Boruchov Donna M, Gururangan Sri, Driscoll M Catherine, Bussel James B
The Brookdale University Hospital and Medical Center Department of Pediatrics, Hematology Oncology, Brooklyn, NY, USA.
Blood. 2007 Nov 15;110(10):3526-31. doi: 10.1182/blood-2007-01-065763. Epub 2007 Aug 13.
Patients with severe immune thrombocytopenic purpura (ITP) may require an acute increase in the platelet count for surgery or ongoing hemorrhage as well as long-term maintenance treatment. Certain of these patients may be refractory to steroids, intravenous anti-D, intravenous immunoglobulin (IVIG), and splenectomy. Therefore, acute platelet increases were studied in 35 patients completely unresponsive to IVIG or high-dose steroid treatment. Because of their lack of response to either or both single agents, these patients were administered a 3- or 4-drug combination including IVIG 1 g/kg, intravenous methylprednisolone 30 mg/kg, Vinca alkaloids (VCR 0.03 mg/kg), and/or intravenous anti-D (50-75 microg/kg). Subsequent maintenance therapy with the oral combination of danazol (10-15 mg/kg) and azathioprine (2 mg/kg) was given to 18 of the 35 patients. Seventy-one percent of the patients responded to the intravenous combination treatment with acute platelet increases of at least 20 x 10(9)/L to a level greater than 30 x 10(9)/L. Two thirds of the patients given maintenance therapy achieved stable platelet counts greater than 50 x 10(9)/L without other treatments. One patient developed an ileus, but otherwise there was little toxicity of combination treatment. Combination chemotherapy is a useful approach for patients with ITP refractory to conventional treatments both for acute induction and for long-term maintenance therapy.
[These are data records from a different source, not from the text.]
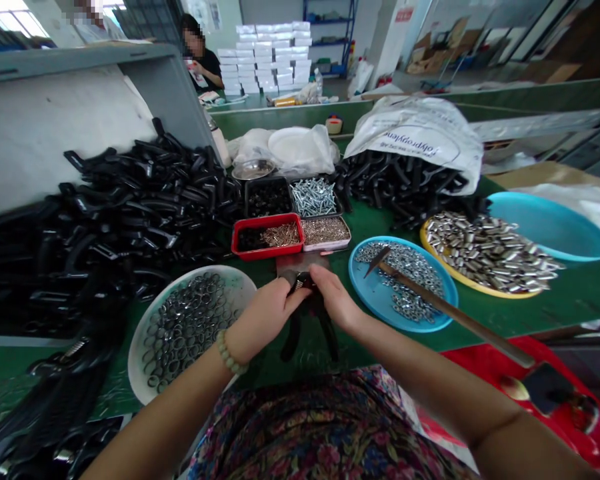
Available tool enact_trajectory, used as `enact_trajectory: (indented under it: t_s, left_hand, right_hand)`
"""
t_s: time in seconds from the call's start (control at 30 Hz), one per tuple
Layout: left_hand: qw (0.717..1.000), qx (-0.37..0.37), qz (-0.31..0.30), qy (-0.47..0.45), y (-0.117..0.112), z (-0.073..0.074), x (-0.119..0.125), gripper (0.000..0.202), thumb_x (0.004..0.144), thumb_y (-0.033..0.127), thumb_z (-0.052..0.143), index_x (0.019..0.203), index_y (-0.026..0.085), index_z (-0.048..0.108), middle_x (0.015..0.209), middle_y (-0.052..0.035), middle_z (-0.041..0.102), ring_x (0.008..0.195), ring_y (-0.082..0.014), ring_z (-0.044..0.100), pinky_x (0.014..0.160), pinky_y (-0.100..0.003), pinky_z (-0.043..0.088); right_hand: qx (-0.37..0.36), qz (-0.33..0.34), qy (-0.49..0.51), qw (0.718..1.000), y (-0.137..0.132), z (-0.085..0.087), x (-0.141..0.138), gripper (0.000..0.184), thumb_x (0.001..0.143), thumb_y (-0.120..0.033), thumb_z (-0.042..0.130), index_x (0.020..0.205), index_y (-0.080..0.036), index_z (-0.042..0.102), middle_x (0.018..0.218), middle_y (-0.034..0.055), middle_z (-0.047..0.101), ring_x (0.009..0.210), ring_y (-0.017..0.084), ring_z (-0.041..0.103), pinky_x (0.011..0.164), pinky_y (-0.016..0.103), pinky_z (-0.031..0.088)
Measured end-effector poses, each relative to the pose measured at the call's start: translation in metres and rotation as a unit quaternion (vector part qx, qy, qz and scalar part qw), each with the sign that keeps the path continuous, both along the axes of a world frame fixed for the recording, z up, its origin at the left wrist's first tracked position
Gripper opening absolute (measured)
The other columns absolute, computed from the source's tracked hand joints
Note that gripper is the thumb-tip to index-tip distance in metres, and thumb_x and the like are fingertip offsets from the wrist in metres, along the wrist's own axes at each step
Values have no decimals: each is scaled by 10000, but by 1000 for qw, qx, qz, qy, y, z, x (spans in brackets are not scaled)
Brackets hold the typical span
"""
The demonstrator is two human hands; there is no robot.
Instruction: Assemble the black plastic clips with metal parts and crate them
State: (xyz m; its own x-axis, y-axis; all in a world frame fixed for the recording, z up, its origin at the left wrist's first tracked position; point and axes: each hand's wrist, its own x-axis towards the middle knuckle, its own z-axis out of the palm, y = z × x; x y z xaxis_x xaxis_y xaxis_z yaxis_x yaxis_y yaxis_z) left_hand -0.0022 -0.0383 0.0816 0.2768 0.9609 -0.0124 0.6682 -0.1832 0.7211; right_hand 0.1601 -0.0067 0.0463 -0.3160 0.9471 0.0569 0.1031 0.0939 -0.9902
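Observation:
In front of my body, a tool with two black handles [325, 327] and a small coil spring, resembling pruning shears, has its handles pointing toward me. My left hand [263, 313] is closed around its upper left side. From the right, my right hand [336, 297] pinches the top of the same tool, partly covering it. Just beyond the fingers lies a flat metal block [287, 264]. A red tray [236, 241] of small rivets and black bits sits past the block, beside a white tray [349, 239] of small copper-coloured parts.
Left stand a white bowl [247, 283] of metal rings and a heap of black handles [145, 207]. A hammer [430, 301] lies across a blue plate [354, 283] of small metal parts. Beyond are a yellow plate [433, 257] of metal cylinders and a tray of screws [313, 197].

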Motion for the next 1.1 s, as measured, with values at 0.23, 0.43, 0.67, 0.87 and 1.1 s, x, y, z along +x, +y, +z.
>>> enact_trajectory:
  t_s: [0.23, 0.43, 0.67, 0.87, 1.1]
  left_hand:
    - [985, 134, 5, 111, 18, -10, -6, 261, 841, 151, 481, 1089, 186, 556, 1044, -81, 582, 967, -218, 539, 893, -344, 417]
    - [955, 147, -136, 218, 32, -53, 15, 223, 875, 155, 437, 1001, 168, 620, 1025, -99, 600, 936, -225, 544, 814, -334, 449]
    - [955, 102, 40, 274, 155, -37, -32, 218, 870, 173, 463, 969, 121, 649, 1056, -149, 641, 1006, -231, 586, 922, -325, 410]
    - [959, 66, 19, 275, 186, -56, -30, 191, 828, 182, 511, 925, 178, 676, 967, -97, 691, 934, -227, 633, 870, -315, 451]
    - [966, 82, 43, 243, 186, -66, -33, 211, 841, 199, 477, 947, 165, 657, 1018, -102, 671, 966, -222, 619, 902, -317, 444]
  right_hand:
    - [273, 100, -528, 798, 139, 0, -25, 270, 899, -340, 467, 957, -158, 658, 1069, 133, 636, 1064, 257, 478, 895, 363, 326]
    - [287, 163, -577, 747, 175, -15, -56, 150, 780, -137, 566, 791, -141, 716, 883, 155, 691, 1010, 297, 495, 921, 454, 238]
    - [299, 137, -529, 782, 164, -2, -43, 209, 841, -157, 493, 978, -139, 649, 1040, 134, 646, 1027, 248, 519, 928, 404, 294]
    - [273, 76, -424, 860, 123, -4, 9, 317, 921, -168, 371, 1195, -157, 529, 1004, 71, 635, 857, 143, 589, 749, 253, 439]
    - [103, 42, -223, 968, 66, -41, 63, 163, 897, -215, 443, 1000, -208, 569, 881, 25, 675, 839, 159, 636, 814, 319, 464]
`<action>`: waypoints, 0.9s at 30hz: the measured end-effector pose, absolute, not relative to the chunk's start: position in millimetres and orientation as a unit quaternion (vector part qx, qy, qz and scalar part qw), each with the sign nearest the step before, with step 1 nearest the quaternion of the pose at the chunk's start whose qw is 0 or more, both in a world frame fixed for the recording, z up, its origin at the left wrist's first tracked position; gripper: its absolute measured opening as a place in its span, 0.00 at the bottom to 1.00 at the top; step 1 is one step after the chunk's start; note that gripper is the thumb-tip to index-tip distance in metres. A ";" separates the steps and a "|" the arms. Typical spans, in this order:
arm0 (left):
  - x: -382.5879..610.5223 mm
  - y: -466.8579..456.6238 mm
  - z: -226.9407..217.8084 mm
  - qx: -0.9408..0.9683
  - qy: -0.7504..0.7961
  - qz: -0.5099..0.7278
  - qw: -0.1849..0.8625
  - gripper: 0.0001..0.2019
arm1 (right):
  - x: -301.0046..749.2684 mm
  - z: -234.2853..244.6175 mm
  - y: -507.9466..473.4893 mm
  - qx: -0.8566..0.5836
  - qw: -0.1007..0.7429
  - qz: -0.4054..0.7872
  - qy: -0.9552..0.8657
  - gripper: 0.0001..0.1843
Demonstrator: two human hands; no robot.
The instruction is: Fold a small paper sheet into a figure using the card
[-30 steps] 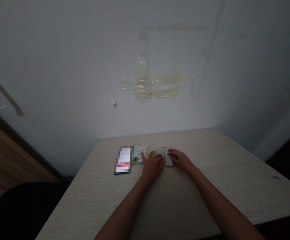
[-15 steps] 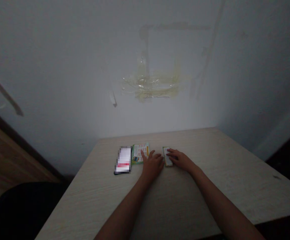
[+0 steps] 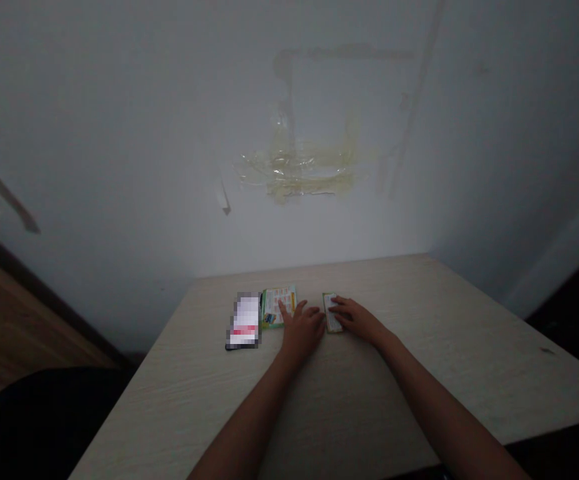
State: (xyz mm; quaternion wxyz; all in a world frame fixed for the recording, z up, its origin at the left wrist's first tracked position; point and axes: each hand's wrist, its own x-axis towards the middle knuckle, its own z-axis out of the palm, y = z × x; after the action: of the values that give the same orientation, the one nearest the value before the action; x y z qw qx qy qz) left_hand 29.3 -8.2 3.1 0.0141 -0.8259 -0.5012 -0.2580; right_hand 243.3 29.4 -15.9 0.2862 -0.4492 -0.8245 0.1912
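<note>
My left hand (image 3: 302,328) lies palm down with its fingers spread. Its thumb reaches over the right part of a green-edged printed card (image 3: 272,304), which lies flat and is partly hidden by the hand. On the right, a narrower printed card or booklet (image 3: 332,320) with a greenish border lies flat. The fingers of my right hand (image 3: 359,319) rest on its right side, stretched out and slightly apart. A gap of bare tabletop separates the two printed pieces, with my left fingertips close to the narrower one's left edge.
A phone-like device (image 3: 244,321) with a lit, pixelated screen lies left of the green-edged card. The pale wooden table (image 3: 419,400) meets a wall (image 3: 169,133) bearing old tape (image 3: 314,167). A dark rounded shape (image 3: 44,413) stands at lower left.
The whole view has shifted slightly, moving things a little to the left. Both hands and the printed pieces keep nearly the same places relative to each other.
</note>
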 end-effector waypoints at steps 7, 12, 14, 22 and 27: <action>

重度免疫性血小板减少性紫癜(ITP)患者在手术或持续出血时可能需要迅速提高血小板计数,同时也需要长期维持治疗。其中一些患者可能对类固醇、静脉注射抗-D、静脉注射免疫球蛋白(IVIG)和脾切除术无效。因此,对35例对IVIG或高剂量类固醇治疗完全无反应的患者进行了急性血小板增加的研究。由于这些患者对单一药物或两种药物均无反应,因此给予他们一种包含IVIG 1 g/kg、静脉注射甲泼尼龙30 mg/kg、长春花生物碱(长春新碱0.03 mg/kg)和/或静脉注射抗-D(50 - 75 μg/kg)的三联或四联药物组合。35例患者中有18例随后接受了达那唑(10 - 15 mg/kg)和硫唑嘌呤(2 mg/kg)口服联合的维持治疗。71%的患者对静脉联合治疗有反应,急性血小板增加至少20×10⁹/L,达到大于30×10⁹/L的水平。接受维持治疗的患者中有三分之二在未进行其他治疗的情况下血小板计数稳定在大于50×10⁹/L。有1例患者发生肠梗阻,但联合治疗的毒性总体较小。联合化疗对于常规治疗无效的ITP患者来说,无论是急性诱导还是长期维持治疗都是一种有效的方法。